A number of the leading online news publishers are looking to organize greater control over how and what news of theirs gets listed in the search results of the various search engines, according to a report by the Associated Press.
“Currently, Google Inc., Yahoo Inc. and other top search companies voluntarily respect a Web site’s wishes as declared in a text file known as “robots.txt,” which a search engine’s indexing software, called a crawler, knows to look for on a site,” AP noted.
Though the individual engines have other proprietorial code and the publishers want to have a greater influence on how this is developed and would like to see a unified methodology, the article reported.
“The current system doesn’t give sites “enough flexibility to express our terms and conditions on access and use of content,” said Angela Mills Wade, executive director of the European Publishers Council, one of the organizations behind the proposal. “That is not surprising. It was invented in the 1990s and things move on,” Wade told AP.
Robots.txt files were first developed in 1994 and have been the standard method webmasters use to block spiders (the crawlers search engines use to go through websites’ content).
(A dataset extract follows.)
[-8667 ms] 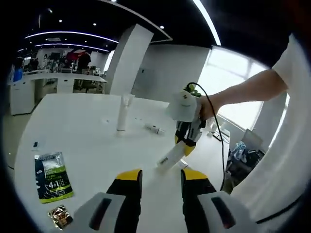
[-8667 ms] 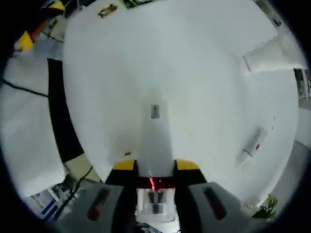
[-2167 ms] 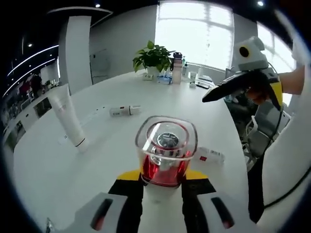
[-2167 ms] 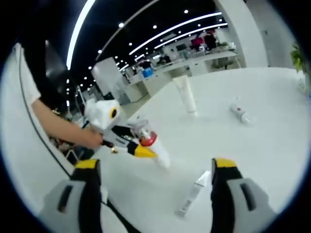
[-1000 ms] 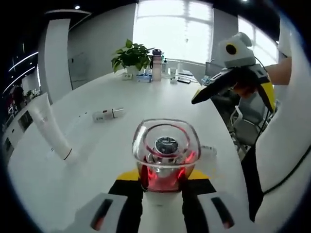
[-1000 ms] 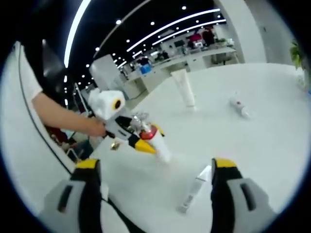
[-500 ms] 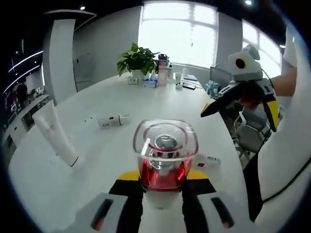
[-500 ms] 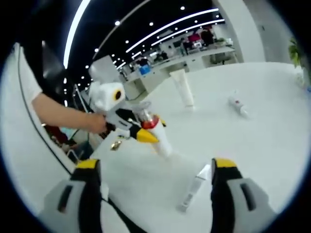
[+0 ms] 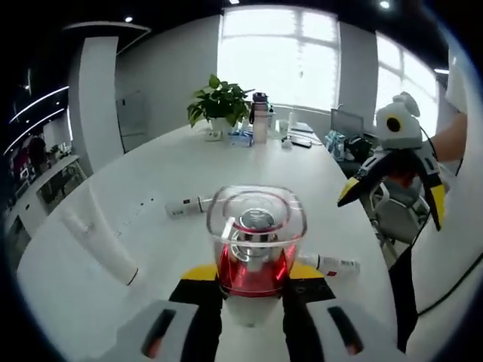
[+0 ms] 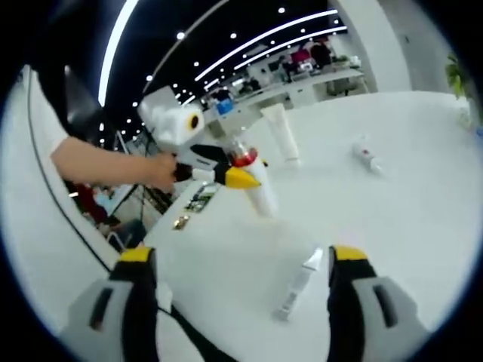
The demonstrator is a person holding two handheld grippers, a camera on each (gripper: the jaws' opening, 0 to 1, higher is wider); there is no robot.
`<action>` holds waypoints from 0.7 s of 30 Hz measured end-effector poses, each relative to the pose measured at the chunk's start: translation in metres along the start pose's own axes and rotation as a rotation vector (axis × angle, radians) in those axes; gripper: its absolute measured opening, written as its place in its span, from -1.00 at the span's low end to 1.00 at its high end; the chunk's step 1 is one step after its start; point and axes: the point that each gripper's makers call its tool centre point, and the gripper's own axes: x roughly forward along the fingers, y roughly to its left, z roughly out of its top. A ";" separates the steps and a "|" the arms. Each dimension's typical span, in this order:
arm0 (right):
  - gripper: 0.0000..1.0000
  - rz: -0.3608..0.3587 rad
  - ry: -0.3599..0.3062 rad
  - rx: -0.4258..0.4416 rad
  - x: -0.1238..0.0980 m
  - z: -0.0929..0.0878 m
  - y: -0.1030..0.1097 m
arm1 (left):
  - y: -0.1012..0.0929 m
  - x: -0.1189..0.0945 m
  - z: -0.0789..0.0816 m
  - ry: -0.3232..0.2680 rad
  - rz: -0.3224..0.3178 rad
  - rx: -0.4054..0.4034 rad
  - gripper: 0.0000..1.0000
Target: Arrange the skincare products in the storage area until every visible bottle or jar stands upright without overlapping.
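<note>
Left gripper view: left gripper (image 9: 250,280), yellow-tipped jaws clamped on the white bottle with red collar and clear domed cap (image 9: 256,241), cap end facing the camera. Below and beyond it, the white round-edged table (image 9: 173,170). Left of the bottle, a white squeeze tube standing on its cap (image 9: 102,245), near the table's left edge. Beyond the bottle, a small white tube with a red mark (image 9: 190,205) lies flat. To the right, just past the jaw, a slim white tube with red print (image 9: 337,265) lies flat close to the table's right edge. Broad bare surface between the lying tube and the potted green plant (image 9: 219,102) at the far edge. Right gripper (image 9: 392,181) hovers off the table's right side, jaws spread wide.

Right gripper view: right gripper (image 10: 238,264), jaws wide apart and empty. Slim white tube (image 10: 296,285) lies between them on the table (image 10: 392,211), near the near edge. Left gripper (image 10: 226,175), in a person's hand (image 10: 162,170), holds the bottle (image 10: 255,185) tilted, base low toward the table; contact unclear. Standing tube (image 10: 283,136) and small lying tube (image 10: 364,157) beyond, well apart. Open table to the right.
</note>
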 end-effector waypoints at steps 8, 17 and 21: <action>0.84 -0.018 -0.005 0.021 -0.008 0.001 -0.015 | 0.020 0.006 0.008 -0.012 0.006 -0.012 -0.42; 0.85 0.006 0.042 0.015 0.002 0.000 -0.019 | 0.060 -0.007 0.003 -0.002 0.038 -0.021 -0.42; 0.85 0.013 0.033 0.037 0.012 0.009 -0.019 | 0.081 -0.020 -0.004 0.001 0.053 -0.038 -0.42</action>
However, there has been much conversation online over the past 5-6 years that some crawlers ignore the robots.txt file.
The publishers desire for “proposed extensions, known as Automated Content Access Protocol, partly grew out of those disputes. Leading the ACAP effort were groups representing publishers of newspapers, magazines, online databases, books and journals. The AP is one of dozens of organizations that have joined ACAP”, AP noted.